One explanation of FRBs is that these bright flashes come from magnetars — the strongest magnets in the universe and another type of supernova remnant.
“This explanation makes sense where young stars are common, but it’s trickier when it comes to M81,” some researchers said.
Just so you know, this FRB is closer to us than Proxima Centauri, the nearest star to our sun, which measures 4.2 light years. That’s equal to about 400 round trips from San Francisco to Hoboken. And M81 is a woodland camo pattern style of shirts and pants, much like what the Oath Keepers and Proud Boys don before going on their rampages.
Since everything about science is a mystery to me, I was lost after “Astronomers have detected a mysterious…”

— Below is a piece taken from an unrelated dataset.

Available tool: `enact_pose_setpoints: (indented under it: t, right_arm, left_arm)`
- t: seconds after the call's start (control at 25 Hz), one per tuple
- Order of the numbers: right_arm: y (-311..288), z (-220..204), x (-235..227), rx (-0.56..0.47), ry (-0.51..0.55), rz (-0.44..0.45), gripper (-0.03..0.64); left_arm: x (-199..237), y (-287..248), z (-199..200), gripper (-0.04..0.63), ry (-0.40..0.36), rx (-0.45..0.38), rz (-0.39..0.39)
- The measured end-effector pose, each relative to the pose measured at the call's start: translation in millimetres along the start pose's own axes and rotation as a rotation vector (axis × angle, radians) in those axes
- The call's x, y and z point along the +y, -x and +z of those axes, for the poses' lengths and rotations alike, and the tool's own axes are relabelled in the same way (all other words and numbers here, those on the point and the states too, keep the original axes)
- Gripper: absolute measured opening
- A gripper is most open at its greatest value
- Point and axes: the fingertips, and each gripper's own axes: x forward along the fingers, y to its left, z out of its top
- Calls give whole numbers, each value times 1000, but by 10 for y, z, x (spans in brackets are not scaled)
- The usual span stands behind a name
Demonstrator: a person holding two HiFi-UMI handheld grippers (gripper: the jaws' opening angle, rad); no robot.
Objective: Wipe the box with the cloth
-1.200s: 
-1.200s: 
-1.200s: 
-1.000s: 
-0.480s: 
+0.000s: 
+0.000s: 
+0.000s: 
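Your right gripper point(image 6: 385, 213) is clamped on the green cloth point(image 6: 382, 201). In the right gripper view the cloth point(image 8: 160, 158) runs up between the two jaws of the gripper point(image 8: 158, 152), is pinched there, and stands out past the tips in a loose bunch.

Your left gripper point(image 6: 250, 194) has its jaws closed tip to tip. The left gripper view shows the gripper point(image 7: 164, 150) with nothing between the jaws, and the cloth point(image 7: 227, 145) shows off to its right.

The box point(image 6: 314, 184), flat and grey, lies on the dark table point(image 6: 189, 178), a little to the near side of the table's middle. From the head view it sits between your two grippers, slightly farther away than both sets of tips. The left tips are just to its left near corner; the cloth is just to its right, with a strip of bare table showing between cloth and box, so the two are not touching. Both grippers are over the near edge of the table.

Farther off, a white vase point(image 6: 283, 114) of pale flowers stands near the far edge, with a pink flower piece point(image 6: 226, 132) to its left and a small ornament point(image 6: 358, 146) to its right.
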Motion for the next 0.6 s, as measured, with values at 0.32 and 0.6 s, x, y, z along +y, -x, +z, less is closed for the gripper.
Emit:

There is no shortage of folks weighing in on this discovery. I believe I’ve heard snippets of the Beach Boys emanating from the “cosmic object.” Of course, I frequently wake up humming some of Gene Autry’s hit tunes.
Marjorie Taylor Greene, the freshman representative of Georgia’s 14th District, is best known for her operating as the leader of the MAGA Caucus, i.e., legislative bullies. But her verbal pratfalls are what distinguishes from her from most of her colleagues on Capitol Hill.
Upon hearing of the discovery of the FRBs, she gave new life to the Jewish space lasers starting forest fires conspiracy. She has denied saying what she said.
“I didn’t say Jewish space lasers were responsible, I said it was caused by focused beams of light fired from spacecraft operated by Jewish banks. See? Totally different.”
She’s singing a different song after hearing about the FBRs.
“I told you they existed. Now we know where they live.”
I revisited the site which has some pretty bizarre audio and what did I hear? Not the Beach Boys after all! It’s klezmer music—that Ashkenazi Jewish-gypsy sound with violin, accordion, cimbalom, clarinet and tuba. It was the music Jews heard during the pogroms of Russia and Eastern Europe, all of which were overseen by the Gazpacho Police, Hitler’s private army of Mexican cooks.
Serendipity is my favorite explanation of things that can’t be explained. For instance, what else could explain the discovery of a new FRB, the onset of the Atlantic hurricane season, and the end of morel mushroom season all happening at the same time? Serendipity!
The National Oceanic Atmospheric Climate Prediction Center (NOAA) released the hurricane season outlook for this year. They’re predicting an above-average season for the seventh-consecutive year, with 14 to 21 named storms. They predict that six to ten of those will become hurricanes, and that there should be between three to six major hurricanes with winds 111 mph (179 kph) or higher.
World Meteorological Organization (WMO) generates and maintains the list of hurricane names. This year the names are: Alex, Bonnie, Colin, Danielle, Earl, Fiona, Gaston, Hermine, Ian, Julia, Karl, Lisa, Martin, Nicole, Owen, Paula, Richard, Shary, Tobias, Virginie and Walter.
Fascinating, huh?
As for morels, I used to have unbathed foragers come to the kitchen door at my restaurant in their aged Subarus with freshly harvested morel mushrooms—which are only bested in flavor by chanterelles, which sounds like the name of a doo wop group.
Alas, the season has ended, and I’ve not had one morel. It saddens me.
Photo illustration by Courtney A. Liska
Morels with Angel Hair
The nutty flavor and gentle texture of morel mushrooms can enhance most anything: crostini, a garnish for beef, pork or chicken, the base for a delicate pasta or a hearty risotto.
Carefully wash the morels and pat dry. Slice them into bite-size pieces and saute in olive oil and butter until slightly browned. Remove from pan. Add a clove of garlic and a splash or two of golden cream sherry. When the sherry has reduced, return mushrooms to pan. Add a splash of heavy cream and some Parmesan cheese. Serve with angel hair pasta.